With the trend catching on, the restaurateur Giuseppe Cipriani opened a 15,000-square-foot banquet hall in the old Bowery Savings Bank branch on East 42nd Street, opposite Grand Central Terminal, in 1999.

The same year, developers added 11 condos upstairs at the old New York County National Bank, on the southwest corner of Eighth Avenue and West 14th Street, opposite Balducci's; its downstairs is home to Nickel spa for men.

Uptown on Eighth Avenue, at West 43rd Street, the boxy 1927 Manufacturers Hanover Bank houses the Second Stage Theater, its ticket window tucked snugly into the basement safe.

Still, time has not treated every old bank branch kindly. An unremarkable conversion of the First Federal Savings and Loan Association at 237 First Avenue, at East 14th , has left it with a series of pharmacies.
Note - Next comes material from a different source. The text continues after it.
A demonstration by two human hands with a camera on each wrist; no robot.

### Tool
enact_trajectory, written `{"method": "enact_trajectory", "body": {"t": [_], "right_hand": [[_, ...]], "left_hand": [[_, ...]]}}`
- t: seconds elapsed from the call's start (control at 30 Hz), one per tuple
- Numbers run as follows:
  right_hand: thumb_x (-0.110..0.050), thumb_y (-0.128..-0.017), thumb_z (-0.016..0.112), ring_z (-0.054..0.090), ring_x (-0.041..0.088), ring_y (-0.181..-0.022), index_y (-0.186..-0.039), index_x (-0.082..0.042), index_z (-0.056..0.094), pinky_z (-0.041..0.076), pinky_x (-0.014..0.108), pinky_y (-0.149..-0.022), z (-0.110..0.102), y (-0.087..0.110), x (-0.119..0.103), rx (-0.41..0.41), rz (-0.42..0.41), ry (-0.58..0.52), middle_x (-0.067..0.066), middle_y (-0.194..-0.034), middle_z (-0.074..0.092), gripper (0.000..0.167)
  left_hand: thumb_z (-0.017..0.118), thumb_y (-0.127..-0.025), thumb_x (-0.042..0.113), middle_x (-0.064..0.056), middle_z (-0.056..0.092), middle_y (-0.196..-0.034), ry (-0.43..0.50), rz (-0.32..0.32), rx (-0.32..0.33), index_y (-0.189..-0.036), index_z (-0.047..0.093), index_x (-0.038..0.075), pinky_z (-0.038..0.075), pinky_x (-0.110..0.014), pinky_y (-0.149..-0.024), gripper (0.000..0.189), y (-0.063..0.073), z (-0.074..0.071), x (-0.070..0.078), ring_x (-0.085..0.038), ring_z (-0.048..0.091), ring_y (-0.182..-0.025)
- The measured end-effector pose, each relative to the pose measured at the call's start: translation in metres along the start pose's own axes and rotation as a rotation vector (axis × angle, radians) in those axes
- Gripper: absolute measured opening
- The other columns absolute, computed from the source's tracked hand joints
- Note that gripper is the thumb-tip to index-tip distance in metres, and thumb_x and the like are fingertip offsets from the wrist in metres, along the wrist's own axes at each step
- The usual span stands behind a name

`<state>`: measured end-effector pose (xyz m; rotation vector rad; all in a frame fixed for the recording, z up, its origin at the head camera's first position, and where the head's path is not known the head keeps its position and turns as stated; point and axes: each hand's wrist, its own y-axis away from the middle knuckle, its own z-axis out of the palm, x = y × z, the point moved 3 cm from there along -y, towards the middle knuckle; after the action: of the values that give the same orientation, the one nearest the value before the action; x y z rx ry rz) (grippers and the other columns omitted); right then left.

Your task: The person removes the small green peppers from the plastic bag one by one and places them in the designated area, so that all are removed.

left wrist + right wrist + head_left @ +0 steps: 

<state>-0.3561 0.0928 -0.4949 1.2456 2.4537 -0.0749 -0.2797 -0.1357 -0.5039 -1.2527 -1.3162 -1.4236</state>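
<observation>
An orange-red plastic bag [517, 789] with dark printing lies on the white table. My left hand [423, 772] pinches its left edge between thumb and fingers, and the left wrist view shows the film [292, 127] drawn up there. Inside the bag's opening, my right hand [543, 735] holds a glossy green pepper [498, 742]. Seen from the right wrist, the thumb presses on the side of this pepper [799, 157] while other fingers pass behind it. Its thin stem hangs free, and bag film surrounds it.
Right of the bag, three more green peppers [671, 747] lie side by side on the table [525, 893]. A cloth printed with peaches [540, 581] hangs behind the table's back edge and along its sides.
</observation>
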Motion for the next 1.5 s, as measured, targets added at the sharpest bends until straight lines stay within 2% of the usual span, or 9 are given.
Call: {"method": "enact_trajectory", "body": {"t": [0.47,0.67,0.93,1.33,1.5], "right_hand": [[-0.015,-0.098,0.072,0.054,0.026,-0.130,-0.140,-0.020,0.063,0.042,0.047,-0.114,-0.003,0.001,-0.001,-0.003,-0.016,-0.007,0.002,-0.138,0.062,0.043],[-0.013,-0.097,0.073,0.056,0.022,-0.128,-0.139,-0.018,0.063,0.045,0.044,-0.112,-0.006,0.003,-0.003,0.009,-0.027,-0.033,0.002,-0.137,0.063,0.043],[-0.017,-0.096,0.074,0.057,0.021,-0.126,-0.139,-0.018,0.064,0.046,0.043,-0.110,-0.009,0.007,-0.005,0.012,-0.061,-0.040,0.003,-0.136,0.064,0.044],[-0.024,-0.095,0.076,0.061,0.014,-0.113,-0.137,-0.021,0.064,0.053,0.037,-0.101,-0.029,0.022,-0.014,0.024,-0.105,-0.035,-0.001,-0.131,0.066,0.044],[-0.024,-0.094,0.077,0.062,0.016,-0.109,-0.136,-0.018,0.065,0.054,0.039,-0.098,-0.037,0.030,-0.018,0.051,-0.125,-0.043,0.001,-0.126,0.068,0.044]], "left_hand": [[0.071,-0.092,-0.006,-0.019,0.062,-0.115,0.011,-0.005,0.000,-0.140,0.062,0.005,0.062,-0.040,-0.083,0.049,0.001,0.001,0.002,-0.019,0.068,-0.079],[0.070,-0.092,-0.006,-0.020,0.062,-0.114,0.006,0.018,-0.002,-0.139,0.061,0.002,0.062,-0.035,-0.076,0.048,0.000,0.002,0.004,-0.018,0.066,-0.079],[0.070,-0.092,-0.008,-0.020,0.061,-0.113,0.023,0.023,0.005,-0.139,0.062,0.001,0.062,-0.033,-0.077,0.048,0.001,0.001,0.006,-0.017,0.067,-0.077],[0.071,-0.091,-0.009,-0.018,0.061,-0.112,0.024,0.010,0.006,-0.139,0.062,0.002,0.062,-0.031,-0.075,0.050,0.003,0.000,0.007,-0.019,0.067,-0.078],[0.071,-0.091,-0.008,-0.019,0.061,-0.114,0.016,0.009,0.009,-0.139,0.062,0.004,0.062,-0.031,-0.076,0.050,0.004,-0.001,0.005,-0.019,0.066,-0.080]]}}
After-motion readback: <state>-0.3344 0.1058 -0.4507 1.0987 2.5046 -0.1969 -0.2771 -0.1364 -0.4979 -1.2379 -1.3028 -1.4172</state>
And the former First National City Bank of New York, a prominent 1928 building at Canal and Broadway, is almost unrecognizable under a grab bag of shops selling cheap jewelry, berets and scarves. Maybe its best chance at salvation is to welcome back tellers.


NOW A THEATER
The Union Square Savings Bank, at 15th Street, was designed by Henry Bacon. It is now the Daryl Roth Theater.